Single by Clint Black with Lisa Hartman Black

from the album D'lectrified
- B-side: "You Don't Need Me Now"
- Released: August 30, 1999
- Genre: Country
- Length: 4:30 (album version) 4:05 (single edit)
- Label: RCA Nashville
- Songwriter: Clint Black
- Producer: Clint Black

Clint Black singles chronology
| "You Don't Need Me Now" (1999) | "When I Said I Do" (1999) | "Been There" (2000) |

Lisa Hartman Black singles chronology
|  | "When I Said I Do" (1999) | "Easy for Me to Say" (2001) |

= When I Said I Do =

"When I Said I Do" is a song written by American country music singer Clint Black, and recorded by Black and his wife Lisa Hartman Black as a duet. It was released in August 1999 as the first single from Black's album D'lectrified. The song reached the top of the U.S. Billboard Hot Country Singles & Tracks chart and the Canadian RPM Country Tracks chart. It also peaked at number 31 on the U.S. Billboard Hot 100. It is one of only two chart singles for Lisa Hartman Black. The song was later covered by then-husband and wife Kenny Lattimore and Chanté Moore on their album Things That Lovers Do.

==Content==
This song discusses the narrators' vow to stay together until the end of their lives.

==Music video==
The music video for "When I Said I Do" was directed by Clint Black himself. The video premiered on CMT on September 6, 1999.

==Chart performance==
"When I Said I Do" debuted at number 45 on the U.S. Billboard Hot Country Singles & Tracks chart for the week of September 4, 1999. For the chart dated December 4, 1999, it became Clint's thirteenth and final number one single on that chart, and the only number one single for Lisa. The following week, it fell to number two, being replaced at the top by Brad Paisley's "He Didn't Have to Be". It then returned to number one on the chart dated December 18 for a second and final week, making for two nonconsecutive weeks at the top.
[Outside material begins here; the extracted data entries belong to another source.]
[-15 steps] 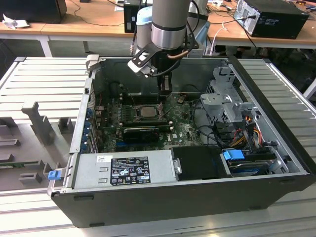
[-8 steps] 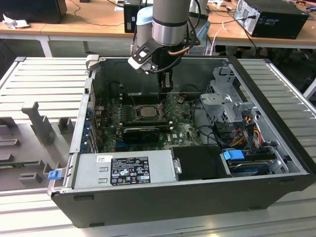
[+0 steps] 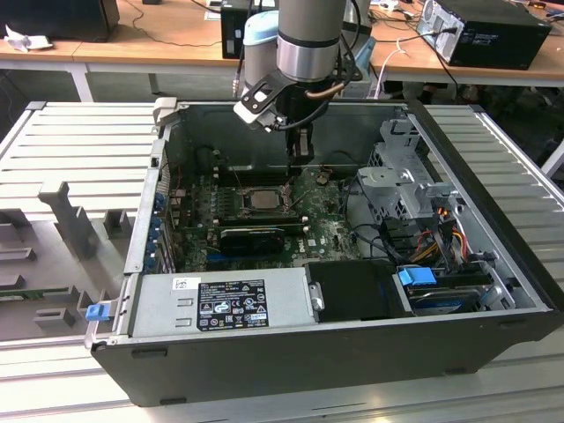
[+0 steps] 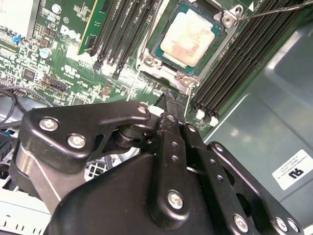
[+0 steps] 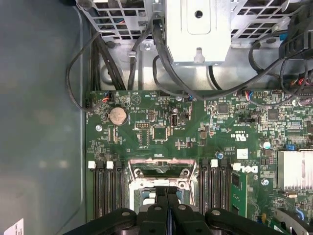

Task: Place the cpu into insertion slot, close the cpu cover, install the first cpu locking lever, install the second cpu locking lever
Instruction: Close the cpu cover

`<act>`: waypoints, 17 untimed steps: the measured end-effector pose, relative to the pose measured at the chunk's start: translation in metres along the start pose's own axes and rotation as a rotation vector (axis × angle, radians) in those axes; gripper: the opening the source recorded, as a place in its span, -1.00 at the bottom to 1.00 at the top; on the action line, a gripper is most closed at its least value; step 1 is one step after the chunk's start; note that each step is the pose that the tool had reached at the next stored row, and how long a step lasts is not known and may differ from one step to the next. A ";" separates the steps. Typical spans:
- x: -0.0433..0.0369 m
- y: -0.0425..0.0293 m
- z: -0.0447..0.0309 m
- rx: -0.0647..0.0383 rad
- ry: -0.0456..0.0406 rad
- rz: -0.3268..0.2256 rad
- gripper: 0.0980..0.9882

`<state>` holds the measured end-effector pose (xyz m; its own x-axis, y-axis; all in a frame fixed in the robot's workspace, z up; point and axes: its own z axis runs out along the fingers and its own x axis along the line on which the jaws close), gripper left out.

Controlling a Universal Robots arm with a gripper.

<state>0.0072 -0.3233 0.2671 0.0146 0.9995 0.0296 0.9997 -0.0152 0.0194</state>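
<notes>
Seated cpu point(image 4: 188, 36) lay flat in insertion slot point(image 5: 161, 163) mid-motherboard point(image 4: 63, 49), pale-smeared top face up. Chip was square (no long axis), edges parallel to memory slots point(image 4: 122, 29) flanking both sides. Metal cpu cover point(image 4: 168, 73) appeared flat, framing chip. Thin metal rod point(image 4: 274, 10) ran out from slot corner. Arm's gripper point(image 4: 167, 98) hung pointing down just beside slot edge, fingers pressed together, holding nothing. Board sat in open computer case point(image 3: 352, 361) on grey slatted table point(image 3: 79, 132); wooden benches point(image 3: 159, 40) with cables stood beyond table.
</notes>
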 end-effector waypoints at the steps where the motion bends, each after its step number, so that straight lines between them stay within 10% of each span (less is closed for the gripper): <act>1: 0.0001 0.0010 -0.0005 0.000 -0.0001 0.000 -0.98; 15: 0.0003 0.0036 -0.0039 0.000 0.0000 0.001 -0.98; 17: 0.0005 0.0132 -0.0039 0.001 0.0000 0.001 -0.98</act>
<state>0.0203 -0.3230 0.2713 0.0159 0.9994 0.0296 0.9997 -0.0165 0.0187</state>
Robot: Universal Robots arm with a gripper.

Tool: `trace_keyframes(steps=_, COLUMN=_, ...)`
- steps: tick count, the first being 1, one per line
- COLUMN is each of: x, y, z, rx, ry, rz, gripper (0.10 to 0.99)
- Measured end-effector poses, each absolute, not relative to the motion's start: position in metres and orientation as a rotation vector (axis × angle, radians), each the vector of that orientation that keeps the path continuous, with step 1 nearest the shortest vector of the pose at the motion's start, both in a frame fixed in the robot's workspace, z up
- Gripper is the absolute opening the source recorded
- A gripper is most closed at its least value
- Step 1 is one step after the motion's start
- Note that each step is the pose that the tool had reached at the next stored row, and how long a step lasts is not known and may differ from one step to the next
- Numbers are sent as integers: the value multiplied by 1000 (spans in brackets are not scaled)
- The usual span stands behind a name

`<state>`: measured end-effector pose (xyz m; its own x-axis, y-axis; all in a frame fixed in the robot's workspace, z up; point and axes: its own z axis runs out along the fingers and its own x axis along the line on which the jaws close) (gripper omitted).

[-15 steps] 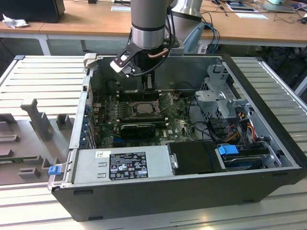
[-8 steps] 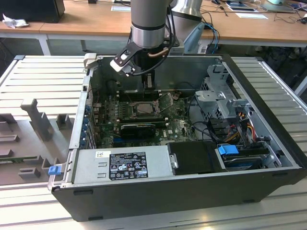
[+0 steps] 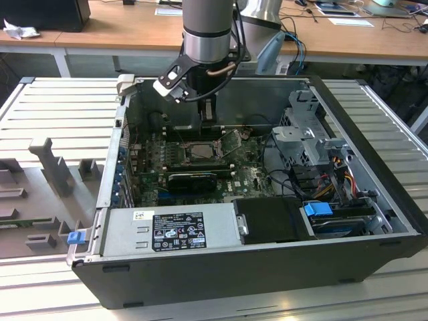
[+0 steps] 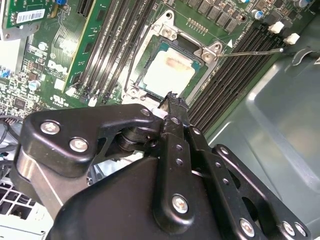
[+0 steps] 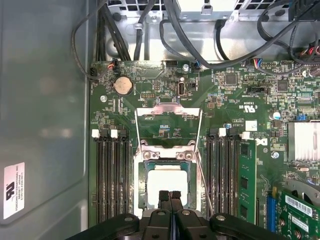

| Chart (1999) | Peak position |
|---|---|
| Canada Country Tracks (RPM) | 1 |
| US Billboard Hot 100 | 31 |
| US Hot Country Songs (Billboard) | 1 |

===Year-end charts===

| Chart (1999) | Position |
|---|---|
| Canada Country Tracks (RPM) | 75 |
| US Country Songs (Billboard) | 65 |

| Chart (2000) | Position |
|---|---|
| US Country Songs (Billboard) | 45 |

==Certifications==

Certifications for When I Said I Do
| Region | Certification | Certified units/sales |
| United States (RIAA) | Gold | 500,000^{‡} |
^{‡} Sales+streaming figures based on certification alone.